What has NOT changed with the pandemic?
The main regulations about renting haven’t changed due to the pandemic situation. Below we list the main regulations that are relevant, without giving a complete overview:
- The tenant is still obliged to pay the amount of rent and at the time as it is agreed in the rental contract. The landlord – without the unnecessary disturbance of the tenant – can still check the appropriate usage of the rental property.
- Tenants can still register their address at the rental property without the permission of the landlord/owner. The registration of the address does not entitle the tenant to freely dispose of the rental, and does not create tax-payment obligations for the landlord/owner. These rights/obligations stem from the title of using the rental, and not from the registration of the address itself.
- If the tenant/landlord seeks from the tenant proof of ability to pay, they can request deposit or proof of income. However, they cannot make the rental contract dependent upon the future tenant’s family status or occupation. The landlord/owner can only determine maximum how many people can live in the rental at the same time.
- The tenant can only accommodate someone into the rental with the prior written permission of the landlord/owner, or if there is, that of the co-tenant. Exception from this is the tenant’s minor children and tenant’s child’s child (the tenant’s grandchild) the latter only if the child was born during the time of living in the rental.
In the municipal rentals the tenants are allowed to accommodate their spouse, children, adopted children, and their parents without the permission of the lesser or the co-tenant.
- When the rent comes to an end, the tenant is obliged to give back the rental property, the premises belonging to the rental and the furniture to the landlord/owner in a proper state. Everything that was set up in the rental at the tenant’s own cost can be dismantled and taken away by the tenant. If the tenants want to leave these items behind, they can ask for its costs from the landlord/owner, unless otherwise agreed in the rental contract.
- No. LXXVIII. Act of 1993 on the renting and selling of housing and premises (art. 12. (1), (4), art. 17., art. 21.)
- No. LXVI. Act of 1992 on the registration of the personal data and address of citizens (art. 26.)
- No. CXXV. Act of 2005 on the equal treatment and the furthering of equal opportunities (art. 5 (a), art. 17/A (a))
- No.

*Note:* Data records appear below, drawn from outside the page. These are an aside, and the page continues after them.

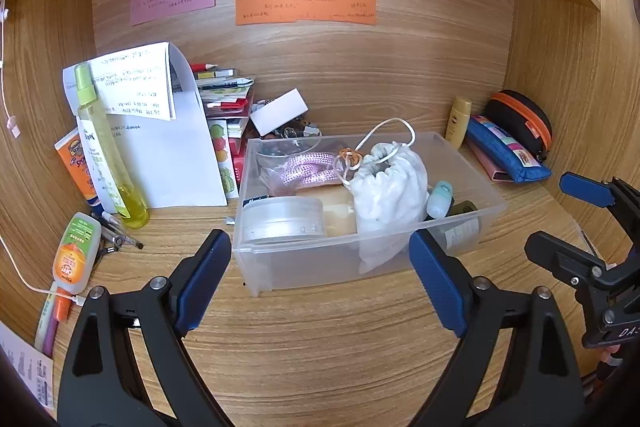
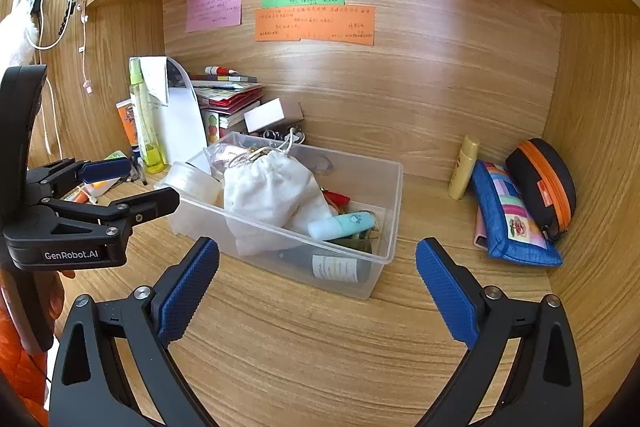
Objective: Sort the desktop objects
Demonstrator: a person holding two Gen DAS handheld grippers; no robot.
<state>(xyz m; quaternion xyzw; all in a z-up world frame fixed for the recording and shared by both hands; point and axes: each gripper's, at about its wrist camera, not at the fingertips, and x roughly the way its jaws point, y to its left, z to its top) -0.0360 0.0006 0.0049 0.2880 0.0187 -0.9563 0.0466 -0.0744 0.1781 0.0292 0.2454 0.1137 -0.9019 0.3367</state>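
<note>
Both grippers hover above the wooden surface (image 1: 320,339) with their fingers spread wide and nothing between them. The left gripper (image 1: 320,279) looks straight at the clear plastic bin (image 1: 256,267), whose near short wall stands just ahead of its fingers; the bin's long axis runs away from that gripper toward the back wall, skewed a little to the right. In the bin lie a white drawstring pouch (image 1: 388,183), a round clear case (image 1: 282,223), a small teal bottle (image 1: 439,199) and a pink woven item (image 1: 308,167). The right gripper (image 2: 318,283) sees the same bin from its right, with the near corner ahead and slightly left of its fingers. Loose things remain outside the bin: at the surface's left edge a tall yellow spray bottle (image 1: 106,147) and a flat orange-labelled bottle (image 1: 76,251) lying down; in the back right corner a small yellow tube (image 2: 464,167), a blue pencil pouch (image 2: 512,219) and a black case with an orange zip (image 2: 544,183). By my reading, the left gripper is nearer the left-edge clutter and the right gripper nearer the corner group, so each would likely feed the bin from its own side.
</note>
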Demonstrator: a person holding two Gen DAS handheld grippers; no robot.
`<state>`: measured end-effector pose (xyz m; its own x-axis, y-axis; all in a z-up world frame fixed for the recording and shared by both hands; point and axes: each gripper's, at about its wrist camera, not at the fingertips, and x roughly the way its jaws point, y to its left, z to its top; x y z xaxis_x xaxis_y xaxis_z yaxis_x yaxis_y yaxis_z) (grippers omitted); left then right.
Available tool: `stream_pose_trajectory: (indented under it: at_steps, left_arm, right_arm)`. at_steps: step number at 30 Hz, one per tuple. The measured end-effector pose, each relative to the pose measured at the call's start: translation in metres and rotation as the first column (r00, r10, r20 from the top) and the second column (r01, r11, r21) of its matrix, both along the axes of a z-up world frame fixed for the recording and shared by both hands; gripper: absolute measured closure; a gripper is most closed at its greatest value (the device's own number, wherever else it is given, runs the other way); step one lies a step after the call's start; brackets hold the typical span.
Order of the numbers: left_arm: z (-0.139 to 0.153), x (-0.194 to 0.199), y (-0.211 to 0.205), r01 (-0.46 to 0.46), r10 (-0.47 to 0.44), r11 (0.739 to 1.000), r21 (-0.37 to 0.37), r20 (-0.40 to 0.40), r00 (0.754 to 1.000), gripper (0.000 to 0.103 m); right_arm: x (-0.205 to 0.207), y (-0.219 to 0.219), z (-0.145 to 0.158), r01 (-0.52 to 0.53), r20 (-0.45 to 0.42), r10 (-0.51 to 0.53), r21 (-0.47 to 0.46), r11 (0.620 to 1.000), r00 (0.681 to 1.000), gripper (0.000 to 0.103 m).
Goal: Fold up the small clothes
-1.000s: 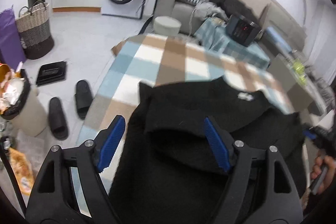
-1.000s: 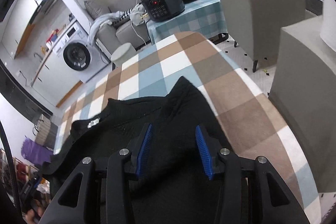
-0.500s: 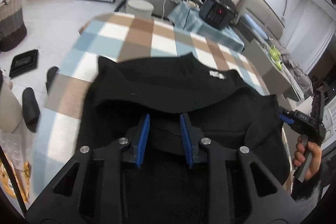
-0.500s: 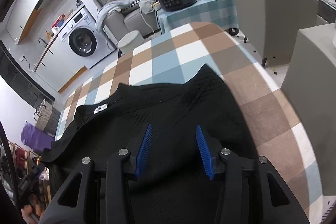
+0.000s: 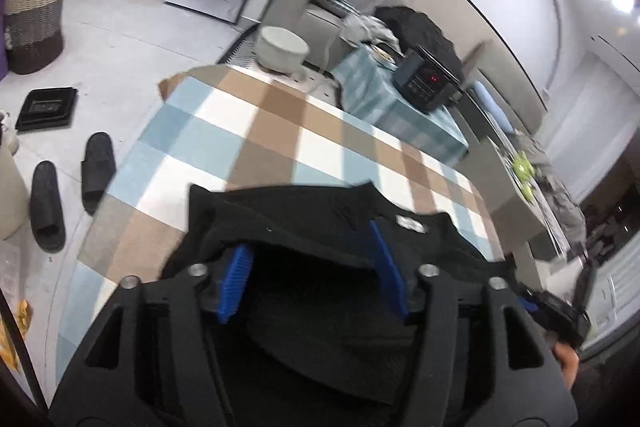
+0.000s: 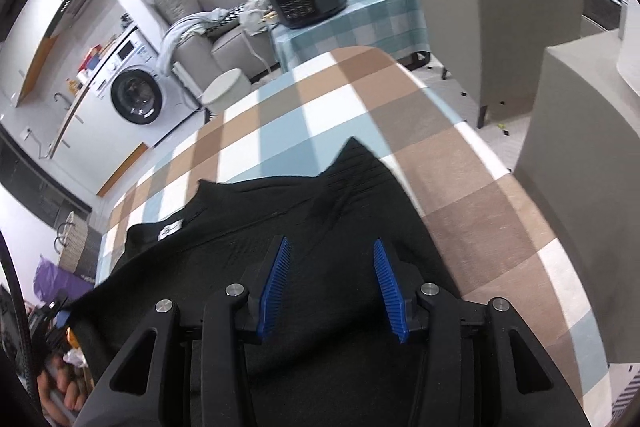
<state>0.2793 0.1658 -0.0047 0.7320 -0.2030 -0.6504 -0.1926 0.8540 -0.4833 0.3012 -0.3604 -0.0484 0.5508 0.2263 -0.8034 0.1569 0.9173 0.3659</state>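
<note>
The black garment [image 6: 248, 227] lies spread on the checked desk [image 6: 472, 195] near its front edge, with only one part turned over. Left tongs [image 5: 314, 269] are opening over a fold, gripping nothing. Right tongs [image 6: 330, 287] stand half open, empty. Most folding remains.

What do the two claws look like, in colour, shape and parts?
Both match. The left claw and the right claw have matte black angular frames with triangular cut-outs and silver round bolt heads. Each finger carries a blue ribbed pad. A black cable runs along the right wrist view's left edge.
</note>
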Motion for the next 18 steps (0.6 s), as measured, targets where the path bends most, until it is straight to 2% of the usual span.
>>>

V. Act on the Civil Code (art. 6:79)
What has changed at the time of the state of danger due to the pandemic?
- Modified rules of eviction:
Rules normally, when there is no state of danger because of the pandemic:
The only lawful form of eviction is carried out by an independent judicial bailiff based on an official bailiff authorization (court decision or notary’s document). Any other forms of eviction are unlawful.

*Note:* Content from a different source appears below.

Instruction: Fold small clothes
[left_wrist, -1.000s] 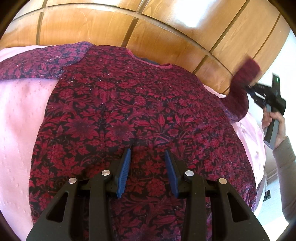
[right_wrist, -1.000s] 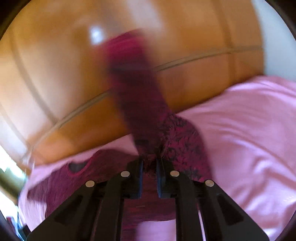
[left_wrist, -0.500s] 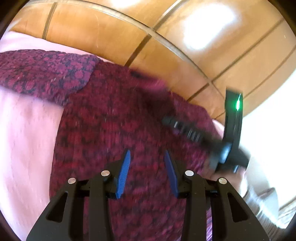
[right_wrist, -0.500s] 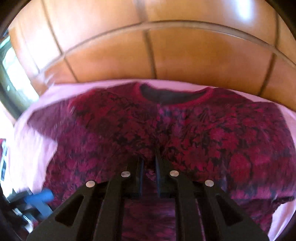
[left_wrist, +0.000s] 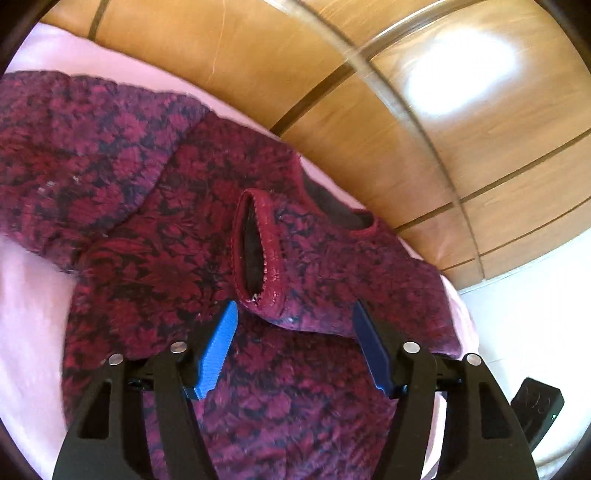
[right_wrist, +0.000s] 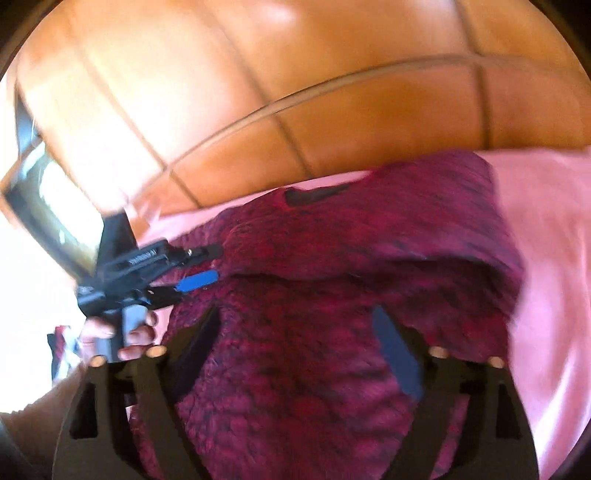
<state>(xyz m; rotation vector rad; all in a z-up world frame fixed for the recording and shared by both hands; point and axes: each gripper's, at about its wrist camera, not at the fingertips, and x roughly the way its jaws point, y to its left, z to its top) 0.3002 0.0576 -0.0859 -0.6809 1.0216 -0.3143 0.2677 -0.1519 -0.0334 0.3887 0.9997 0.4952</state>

Evictions cannot be carried out between 15 November and 30 April each year. The only exception during this period is the eviction of illegal house occupiers, as they can be evicted even during the moratorium on evictions.
- The Act on the implementation of judicial decisions (art. 182/A)
Modified rules during the state of danger because of the pandemic:
Evictions cannot be carried out at all – not even by an independent judicial bailiff – during this time, not even the eviction of illegal house occupiers is allowed. Evictions can be re-started 15 days after the end of the “state of danger”. If this period falls in the normal moratorium time (between 15. November and 30. April) evictions can only re-start 15 days after 30. April.
- III. Government Decree of 57/2020 (III. 23.) on the measures regarding enforcement during the state of danger that was ordered to prevent and to address the causes of the pandemic creating mass sickness and endangering lives and livelihoods, and to safeguard the health and lives of Hungarian citizens. (art. 3.)
The modified rules during the “state of danger” regarding the public utility costs differ among the service providers:
E.ON does not turn off electricity at any private citizens household because of non-payment. This decision took effect immediately, and will be in force until withdrawn.
More information available here: eon.hu/hu/rolunk/sajtoszoba/sajtokozlemenyek/kikapcsolasi-moratorium.html
The ELMŰ/ÉMÁSZ also decided not to switch off the electricity during this period.
More information available here: elmuemasz.hu/egyetemes-szolgaltatas/tudnivalok/hasznos-informaciok/rendkivuli-helyzettel-kapcsolatos-tudnivalok-az-ugyintezesrol
The NKM National Public Utility Company also suspended all switch-offs of electricity and gas during the “state of danger”. The decision is in force until it is withdrawn. The suspension is in place not only for the “protected consumers”, but for all who accumulated payment debt for more than 60 days. The decision however, does not help those whose utility had already been switched off before.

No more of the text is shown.